__What the task requires__
Output the listing verbatim, leaving out every picture.

*** Recorded information ***

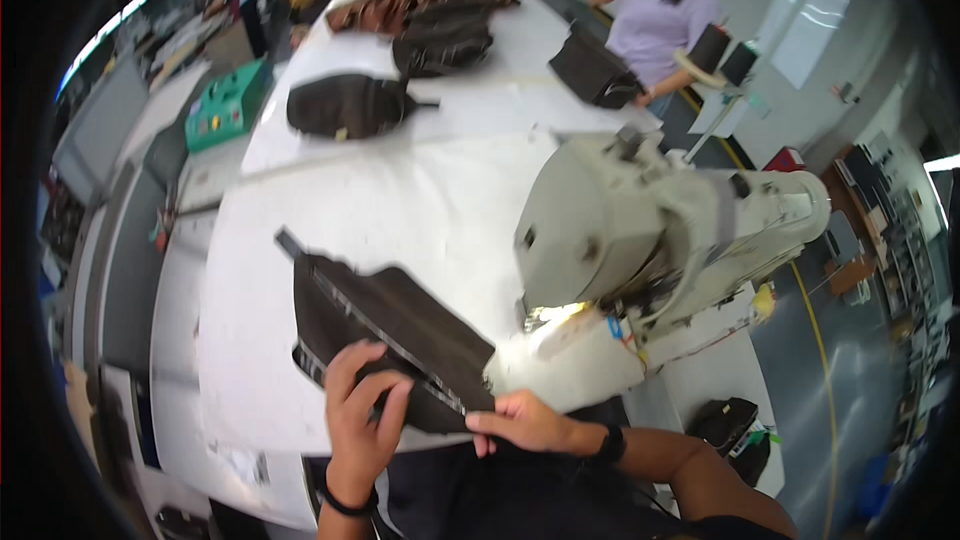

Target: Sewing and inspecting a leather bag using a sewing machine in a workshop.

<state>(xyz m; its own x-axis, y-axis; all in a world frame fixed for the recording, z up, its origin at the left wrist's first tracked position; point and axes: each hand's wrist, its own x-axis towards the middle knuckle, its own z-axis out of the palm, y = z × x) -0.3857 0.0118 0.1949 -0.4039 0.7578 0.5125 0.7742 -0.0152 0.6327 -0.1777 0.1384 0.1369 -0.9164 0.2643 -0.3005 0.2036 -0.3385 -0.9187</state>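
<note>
A dark brown bag (400,310) lies slantwise at the near edge of the white table, a long zipper running across it and a short strap tab at its far left end. My right hand (525,423) pinches its near right corner between thumb and fingers. Over the near left part of the bag is my left hand (362,415), its fingers bent and apart from the thumb. Nothing shows between them, though whether the fingertips touch the bag is hard to tell. Just right of the bag stands a pale industrial sewing machine (620,230), its needle area lit.
Farther up the white table (400,190) lie a dark bag (345,107) and a brown heap (425,5). A person in a lilac top (665,15) touches another dark bag (595,67). Thread cones (710,48) stand behind the machine; a green box (225,108) is at left.
</note>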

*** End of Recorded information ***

__Response__
Target: Sewing and inspecting a leather bag using a sewing machine in a workshop.

<state>(xyz m; its own x-axis, y-axis; all in a world frame fixed for the recording, z up, its origin at the left wrist's first tracked position; point and axes: each hand's wrist, its own x-axis towards the middle knuckle, its own z-axis out of the palm, y = z × x) -0.3857 0.0118 0.1949 -0.4039 0.7578 0.5125 0.7742 -0.0152 0.6327 -0.1777 0.1384 0.1369 -0.9164 0.2643 -0.3005 0.2036 -0.3385 -0.9187</state>
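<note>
A dark brown bag (400,310) lies slantwise at the near edge of the white table, a long zipper running across it and a short strap tab at its far left end. My right hand (525,423) pinches its near right corner between thumb and fingers. Over the near left part of the bag is my left hand (362,415), its fingers bent and apart from the thumb. Nothing shows between them, though whether the fingertips touch the bag is hard to tell. Just right of the bag stands a pale industrial sewing machine (620,230), its needle area lit.
Farther up the white table (400,190) lie a dark bag (345,107) and a brown heap (425,5). A person in a lilac top (665,15) touches another dark bag (595,67). Thread cones (710,48) stand behind the machine; a green box (225,108) is at left.
</note>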

What the exercise required has been answered in full.